WHAT THE EXERCISE ASKS
In the listing below, how many lines contain the word "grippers"? Answer with the number alone.

RECORDS FOR PROCESSING

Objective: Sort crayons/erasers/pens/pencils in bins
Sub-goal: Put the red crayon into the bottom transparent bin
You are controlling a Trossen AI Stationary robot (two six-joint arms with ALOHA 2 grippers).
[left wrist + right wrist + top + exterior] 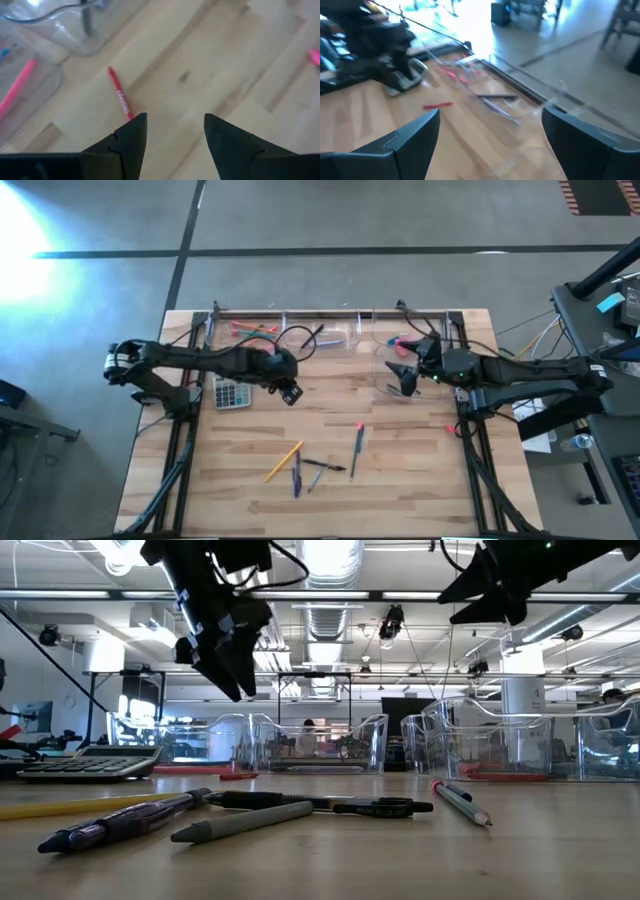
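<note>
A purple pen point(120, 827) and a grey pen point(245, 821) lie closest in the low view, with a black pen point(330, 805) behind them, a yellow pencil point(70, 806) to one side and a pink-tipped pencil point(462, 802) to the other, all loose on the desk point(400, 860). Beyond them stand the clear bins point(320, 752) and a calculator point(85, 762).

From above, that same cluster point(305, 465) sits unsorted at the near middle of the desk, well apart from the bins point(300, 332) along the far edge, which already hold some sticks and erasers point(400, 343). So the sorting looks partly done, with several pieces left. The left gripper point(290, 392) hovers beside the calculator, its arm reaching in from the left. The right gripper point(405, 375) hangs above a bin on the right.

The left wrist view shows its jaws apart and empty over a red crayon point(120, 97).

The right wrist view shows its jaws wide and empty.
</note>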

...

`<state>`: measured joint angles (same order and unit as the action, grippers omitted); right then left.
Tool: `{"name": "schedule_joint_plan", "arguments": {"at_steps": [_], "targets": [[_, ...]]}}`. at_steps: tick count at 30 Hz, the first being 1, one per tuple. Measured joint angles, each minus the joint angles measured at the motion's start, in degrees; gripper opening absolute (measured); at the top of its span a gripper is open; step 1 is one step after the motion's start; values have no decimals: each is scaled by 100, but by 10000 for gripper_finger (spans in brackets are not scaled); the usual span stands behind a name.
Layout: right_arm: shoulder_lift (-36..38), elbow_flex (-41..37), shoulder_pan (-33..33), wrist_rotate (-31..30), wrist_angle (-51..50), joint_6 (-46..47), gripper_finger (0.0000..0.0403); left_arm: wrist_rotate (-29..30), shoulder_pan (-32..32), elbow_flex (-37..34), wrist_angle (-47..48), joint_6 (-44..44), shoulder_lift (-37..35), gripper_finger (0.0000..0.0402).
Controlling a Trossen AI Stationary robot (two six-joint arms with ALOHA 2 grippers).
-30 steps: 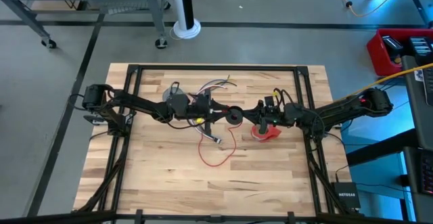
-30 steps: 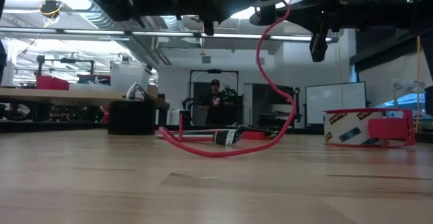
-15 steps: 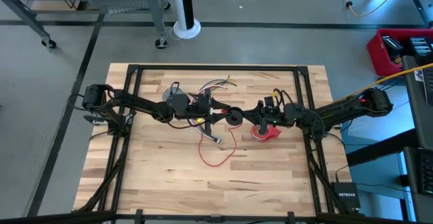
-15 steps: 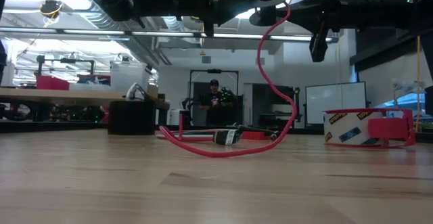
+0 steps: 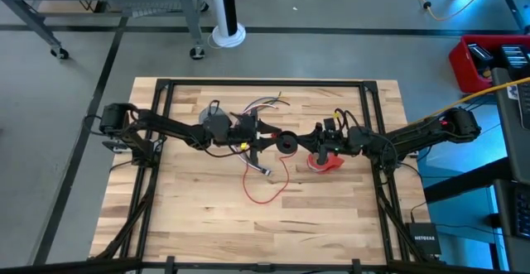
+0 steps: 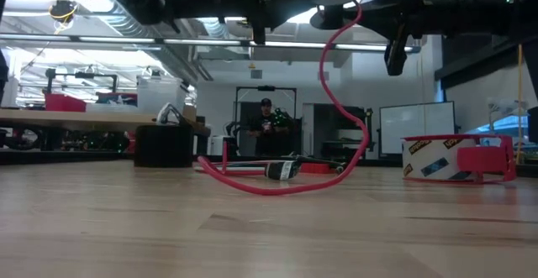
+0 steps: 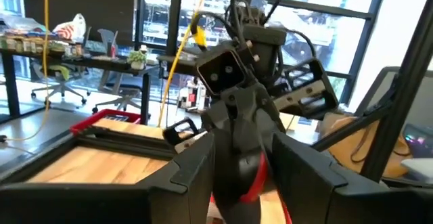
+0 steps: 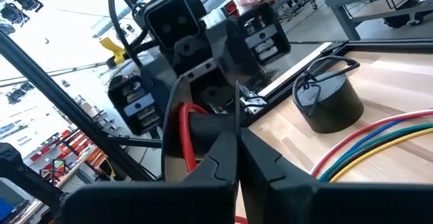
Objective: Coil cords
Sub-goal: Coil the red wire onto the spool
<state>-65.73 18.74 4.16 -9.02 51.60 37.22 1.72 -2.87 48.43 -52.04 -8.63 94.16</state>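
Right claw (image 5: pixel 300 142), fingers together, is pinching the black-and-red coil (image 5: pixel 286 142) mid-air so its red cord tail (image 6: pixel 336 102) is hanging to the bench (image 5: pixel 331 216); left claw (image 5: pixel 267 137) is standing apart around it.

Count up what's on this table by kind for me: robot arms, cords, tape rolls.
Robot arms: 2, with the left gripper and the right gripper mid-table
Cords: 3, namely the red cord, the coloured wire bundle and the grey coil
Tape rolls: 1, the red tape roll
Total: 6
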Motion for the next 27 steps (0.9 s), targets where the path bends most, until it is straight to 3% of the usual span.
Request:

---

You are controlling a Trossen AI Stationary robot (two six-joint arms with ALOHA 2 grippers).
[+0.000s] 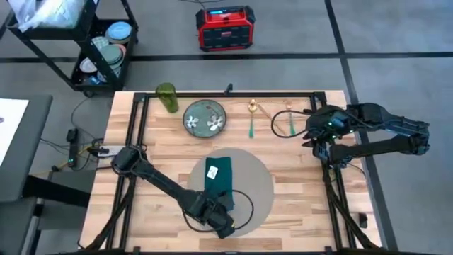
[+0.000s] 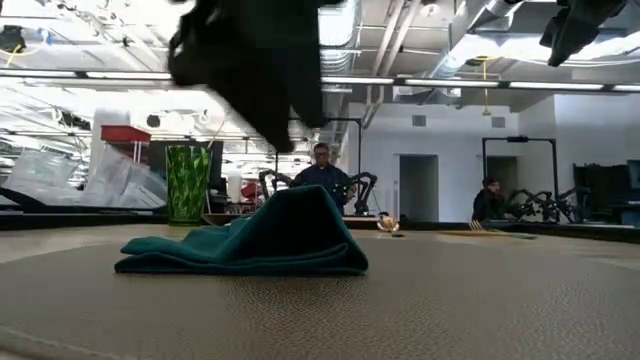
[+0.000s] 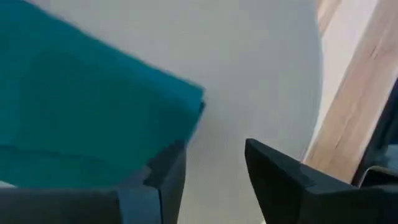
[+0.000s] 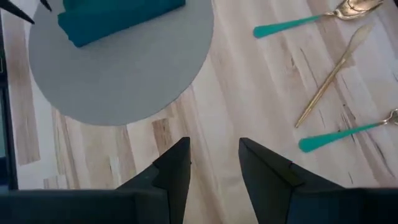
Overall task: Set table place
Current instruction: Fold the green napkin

OUTPUT OF THE EXERCISE
4